With the images excluded, set down every line of the listing below exactly.

**AVAILABLE DATA**:
--------

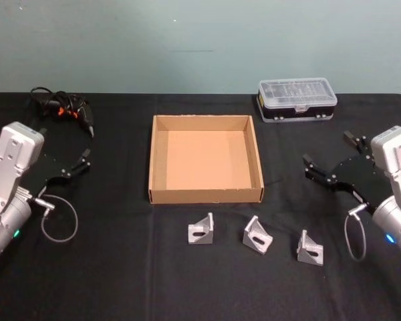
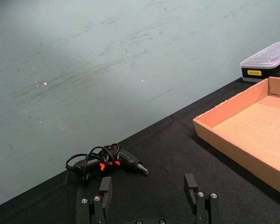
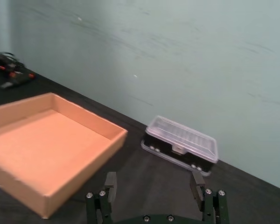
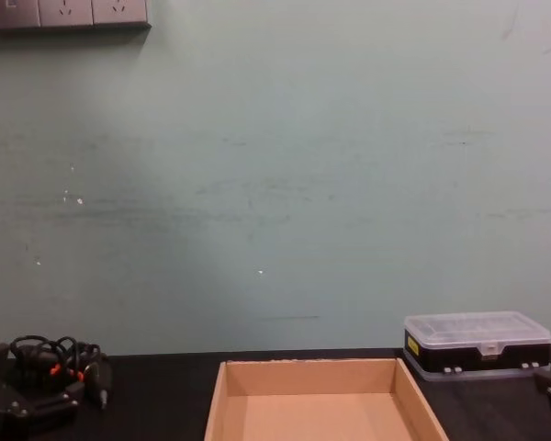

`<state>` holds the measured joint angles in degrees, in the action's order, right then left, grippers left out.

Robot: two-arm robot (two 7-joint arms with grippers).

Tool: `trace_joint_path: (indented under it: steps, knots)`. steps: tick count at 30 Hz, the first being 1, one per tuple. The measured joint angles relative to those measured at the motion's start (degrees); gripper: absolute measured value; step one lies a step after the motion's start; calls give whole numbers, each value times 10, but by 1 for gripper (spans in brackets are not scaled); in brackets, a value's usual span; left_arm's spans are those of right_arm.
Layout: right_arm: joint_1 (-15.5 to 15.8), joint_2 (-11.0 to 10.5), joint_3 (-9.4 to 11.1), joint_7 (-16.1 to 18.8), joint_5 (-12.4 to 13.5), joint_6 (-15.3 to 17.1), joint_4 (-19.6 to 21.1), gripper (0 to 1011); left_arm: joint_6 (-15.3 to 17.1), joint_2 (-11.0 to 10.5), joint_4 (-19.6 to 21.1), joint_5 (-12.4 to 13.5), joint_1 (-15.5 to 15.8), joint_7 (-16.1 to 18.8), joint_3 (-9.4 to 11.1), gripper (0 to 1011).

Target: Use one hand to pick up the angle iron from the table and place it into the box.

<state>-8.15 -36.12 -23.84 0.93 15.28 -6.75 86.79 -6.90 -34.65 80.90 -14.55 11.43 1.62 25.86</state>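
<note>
Head view: the black left gripper (image 1: 77, 164) and black right gripper (image 1: 327, 150) are held open, nothing gripped.
Each is set well apart from the shallow tan cardboard box (image 1: 206, 195) between them; three silver metal angle irons (image 1: 257, 235) are laid in a row on bare matte black tabletop (image 1: 120, 267) near its front wall. The yellow label (image 2: 254, 73) on the clear-lidded black plastic case (image 1: 297, 100) cannot be read.

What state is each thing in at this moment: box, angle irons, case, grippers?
Box: empty.
Left angle iron: on table, outside box.
Middle angle iron: same.
Right angle iron: same.
Case: lid shut.
Left gripper: open, empty.
Right gripper: open, empty.
Corded tool: lying coiled, far left.
</note>
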Motion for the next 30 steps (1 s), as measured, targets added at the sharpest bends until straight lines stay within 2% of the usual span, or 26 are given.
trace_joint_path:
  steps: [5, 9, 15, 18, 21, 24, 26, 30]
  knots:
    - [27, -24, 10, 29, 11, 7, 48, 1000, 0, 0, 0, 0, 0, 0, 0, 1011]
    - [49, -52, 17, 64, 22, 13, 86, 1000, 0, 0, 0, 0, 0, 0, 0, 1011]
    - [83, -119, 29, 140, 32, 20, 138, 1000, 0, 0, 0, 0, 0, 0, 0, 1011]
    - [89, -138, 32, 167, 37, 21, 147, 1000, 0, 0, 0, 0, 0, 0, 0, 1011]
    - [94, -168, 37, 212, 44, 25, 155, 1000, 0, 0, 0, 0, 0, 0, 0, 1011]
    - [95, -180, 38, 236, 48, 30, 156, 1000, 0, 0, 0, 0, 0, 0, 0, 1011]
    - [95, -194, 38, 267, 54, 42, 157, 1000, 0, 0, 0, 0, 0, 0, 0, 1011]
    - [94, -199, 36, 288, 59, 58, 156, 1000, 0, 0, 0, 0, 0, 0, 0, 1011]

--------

**ANSWER TO THE PROBLEM**:
`<state>` holds the measured joint angles in degrees, in the action's order, right then left, grippers left out.

Robot: two-arm robot (two 7-joint arms with grippers).

Tool: `trace_joint_path: (indented under it: steps, knots)`. steps: tick count at 30 Hz, the first being 1, one per tuple. The measured joint angles relative to those measured at the motion's start (degrees); gripper: absolute measured value; step one lies a step after the motion's start; calls give whole numbers, each value times 10, but by 1 for gripper (spans in brackets are not scaled); in brackets, a value's usual span; left_arm's spans are those of right_arm.
Layout: right_arm: joint_1 (-15.5 to 15.8), joint_2 (-11.0 to 10.5), joint_3 (-9.4 to 11.1), joint_7 (-16.1 to 18.8), joint_5 (-12.4 to 13.5), joint_6 (-15.3 to 17.1), joint_4 (-19.6 to 21.1), gripper (0 to 1011); left_arm: joint_6 (-15.3 to 17.1), joint_2 (-11.0 to 10.5), joint_4 (-19.6 to 21.1), joint_5 (-12.4 to 13.5), joint_1 (-15.5 to 15.8), joint_7 (-16.1 to 18.8), joint_3 (-9.4 to 11.1), gripper (0 to 1011).

Target: Use one hand to pick up the angle iron from the table and place it into the box.

<state>-8.15 -36.12 -23.84 0.93 15.28 -6.75 86.79 -6.90 -34.65 80.90 -14.55 11.43 1.62 25.86</state>
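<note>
Head view: the black left gripper (image 1: 77, 164) and black right gripper (image 1: 327, 150) are held open, nothing gripped.
Each is set well apart from the shallow tan cardboard box (image 1: 206, 195) between them; three silver metal angle irons (image 1: 257, 235) are laid in a row on bare matte black tabletop (image 1: 120, 267) near its front wall. The yellow label (image 2: 254, 73) on the clear-lidded black plastic case (image 1: 297, 100) cannot be read.

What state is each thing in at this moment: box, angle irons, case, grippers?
Box: empty.
Left angle iron: on table, outside box.
Middle angle iron: same.
Right angle iron: same.
Case: lid shut.
Left gripper: open, empty.
Right gripper: open, empty.
Corded tool: lying coiled, far left.
</note>
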Motion for the next 30 steps (1 s), as measured, targets added at the sharpest bends until straight lines stay within 2% of the usual span, or 26 are given.
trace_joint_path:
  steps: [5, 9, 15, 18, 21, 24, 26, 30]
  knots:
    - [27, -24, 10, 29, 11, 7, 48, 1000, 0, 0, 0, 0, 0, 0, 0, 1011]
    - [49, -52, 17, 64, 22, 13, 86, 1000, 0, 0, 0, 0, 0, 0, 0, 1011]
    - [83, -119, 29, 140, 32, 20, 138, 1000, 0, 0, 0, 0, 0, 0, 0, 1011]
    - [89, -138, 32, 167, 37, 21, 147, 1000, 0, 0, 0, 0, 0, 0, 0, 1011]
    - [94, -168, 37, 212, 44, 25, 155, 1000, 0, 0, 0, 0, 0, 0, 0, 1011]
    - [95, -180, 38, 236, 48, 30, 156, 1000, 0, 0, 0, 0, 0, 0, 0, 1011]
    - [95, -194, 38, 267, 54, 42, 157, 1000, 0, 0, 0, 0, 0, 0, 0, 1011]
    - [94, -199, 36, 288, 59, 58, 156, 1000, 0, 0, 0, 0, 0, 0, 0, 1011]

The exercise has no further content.